Wary of this, Godrej Agrovet has placed synthetic chemistry at the very heart of our strategy. Our pioneering in Homobrassinolide is only the starting point. These bio-stimulants, serving Indian farmers by offering different bio-stimulants as per their crop requirement, are a molecular answer to climate uncertainty and soil exhaustion. They are a new vocabulary of productivity—scribed not in hectares but in atoms. As we grow our green oleochemical hubs in 40+ countries, we reassert our dedication to molecular solutions that are ethical, environmentally responsible, and economically scalable. Godrej Chemicals is dedicated to integrating green chemistry principles into surfactant and oleochemical production, emphasizing sustainable practices, using vegetable oil instead of petrochemical feedstocks, and minimizing environmental impact.  

Overcoming Challenges in Synthesis 

Mastery of the synthesis of complex molecules is a layered challenge—varying from structural complexity and stereochemical accuracy to selectivity of reactions and resource availability.  

Planning routes for multifunctional molecules requires profound chemical acumen, particularly when more than one functional group and stereocenters are present. Supramolecular chemistry and novel catalysts such as iron-based systems are facilitating streamlining such routes. In pharma, stereochemistry directly affects therapeutic efficacy, making predictive computational models crucial for guiding synthesis.  

Process selection remains vital to minimize waste and cost, with techniques like continuous flow and solid-phase synthesis offering elegant solutions. India's challenges are amplified by resource limitations such as lack of domestic oil, gas and rare earth minerals.  

However, industries are addressing these by investing in scalable infrastructure, embracing automation, and using our own resources as substitutes (abundant biomass) and cultivating academia-industry partnerships. With growing pharma demand, supportive policies, and international partnerships, India is poised to lead the next era of synthetic chemistry.

 Catalysts of Change 

The glory of synthetic chemistry is its universality. It nourishes our crops, fuels our cars, cures our bodies, and safeguards our planet. But such glory is at risk without the proper intent and plans of execution. In healthcare, advanced synthetic tools are crafting targeted therapies for complex diseases while in energy, catalysts born in labs are enabling breakthroughs in hydrogen storage and organic photovoltaics. Novel polymers with controlled degradation timelines are paving the way for sustainable packaging alternatives to synthetic plastics. 

Invent, Integrate, Impact  

For India to be at the forefront, we need to shatter the silos between policy, industry, and academia. We need to invest in deep science with patient capital. We need to educate chemists to think like engineers, entrepreneurs, and ecologists.

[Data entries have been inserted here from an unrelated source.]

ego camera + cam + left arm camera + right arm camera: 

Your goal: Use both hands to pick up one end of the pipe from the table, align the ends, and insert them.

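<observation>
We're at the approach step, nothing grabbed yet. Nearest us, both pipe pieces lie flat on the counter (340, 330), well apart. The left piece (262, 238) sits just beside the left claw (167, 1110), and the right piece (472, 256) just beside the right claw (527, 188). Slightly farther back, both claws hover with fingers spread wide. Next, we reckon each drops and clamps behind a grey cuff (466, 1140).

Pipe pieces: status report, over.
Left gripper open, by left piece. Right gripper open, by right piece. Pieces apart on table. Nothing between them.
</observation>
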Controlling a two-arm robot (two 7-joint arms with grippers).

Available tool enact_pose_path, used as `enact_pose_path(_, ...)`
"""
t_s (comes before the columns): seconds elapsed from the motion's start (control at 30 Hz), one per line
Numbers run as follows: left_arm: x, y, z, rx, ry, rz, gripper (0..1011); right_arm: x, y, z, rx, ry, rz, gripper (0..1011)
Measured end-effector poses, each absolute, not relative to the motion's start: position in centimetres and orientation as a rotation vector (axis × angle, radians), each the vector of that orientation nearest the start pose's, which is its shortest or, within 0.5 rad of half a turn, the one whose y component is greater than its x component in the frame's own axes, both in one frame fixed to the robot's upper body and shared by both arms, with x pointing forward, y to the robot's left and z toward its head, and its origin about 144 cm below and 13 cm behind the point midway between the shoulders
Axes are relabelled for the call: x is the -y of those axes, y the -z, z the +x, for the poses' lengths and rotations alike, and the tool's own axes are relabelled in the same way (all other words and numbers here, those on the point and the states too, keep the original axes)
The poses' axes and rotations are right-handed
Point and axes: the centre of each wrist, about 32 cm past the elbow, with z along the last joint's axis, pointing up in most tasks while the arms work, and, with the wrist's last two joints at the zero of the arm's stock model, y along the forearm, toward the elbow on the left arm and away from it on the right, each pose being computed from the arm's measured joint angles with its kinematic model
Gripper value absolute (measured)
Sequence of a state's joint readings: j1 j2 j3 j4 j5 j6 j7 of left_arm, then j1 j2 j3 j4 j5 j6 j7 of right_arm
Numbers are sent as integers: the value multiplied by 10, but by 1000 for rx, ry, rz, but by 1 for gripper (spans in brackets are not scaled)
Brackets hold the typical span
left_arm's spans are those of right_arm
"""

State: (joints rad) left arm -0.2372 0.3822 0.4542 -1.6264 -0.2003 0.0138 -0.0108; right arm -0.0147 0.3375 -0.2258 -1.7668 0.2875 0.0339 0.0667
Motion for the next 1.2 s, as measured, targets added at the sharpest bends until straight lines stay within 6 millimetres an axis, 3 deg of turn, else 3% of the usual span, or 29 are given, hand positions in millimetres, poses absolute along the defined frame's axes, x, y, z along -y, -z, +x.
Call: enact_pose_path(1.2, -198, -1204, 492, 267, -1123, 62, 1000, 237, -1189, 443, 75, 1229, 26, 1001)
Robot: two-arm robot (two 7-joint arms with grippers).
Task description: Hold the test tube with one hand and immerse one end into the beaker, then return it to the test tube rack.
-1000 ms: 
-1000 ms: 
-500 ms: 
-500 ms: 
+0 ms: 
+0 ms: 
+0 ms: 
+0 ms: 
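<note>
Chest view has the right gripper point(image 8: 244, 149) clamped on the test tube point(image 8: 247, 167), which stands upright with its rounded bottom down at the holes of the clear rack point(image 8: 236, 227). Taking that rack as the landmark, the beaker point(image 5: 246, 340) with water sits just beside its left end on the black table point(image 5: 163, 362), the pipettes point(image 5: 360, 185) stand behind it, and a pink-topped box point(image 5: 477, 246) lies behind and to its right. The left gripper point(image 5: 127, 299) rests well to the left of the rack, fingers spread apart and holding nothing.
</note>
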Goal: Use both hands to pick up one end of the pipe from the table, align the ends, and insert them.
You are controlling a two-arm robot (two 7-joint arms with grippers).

We need, first and foremost, to transcend incrementalism. The true opportunity is not to make better molecules—but to construct entirely new classes of function that have no precedent. Molecules that are memory-based, which can learn and adjust. Molecules that communicate in the language of the challenges of tomorrow.

 

With a projected US $1 trillion chemical industry in sight, the question is not whether we can lead—but whether we will choose to…

 

The Future is Elemental 

This is India's molecular moment. With a projected US $1 trillion chemical industry in sight, the question is not whether we can lead—but whether we will choose to. 

By investing in synthetic chemistry, we invest in self-sufficiency, sustainability, and societal progress. As an industry, we are not merely reacting to this future. We are shaping it and building towards it—one molecule at a time. The lab bench is our launch pad. The molecule, our medium. The mission? Transformational impact on a global scale.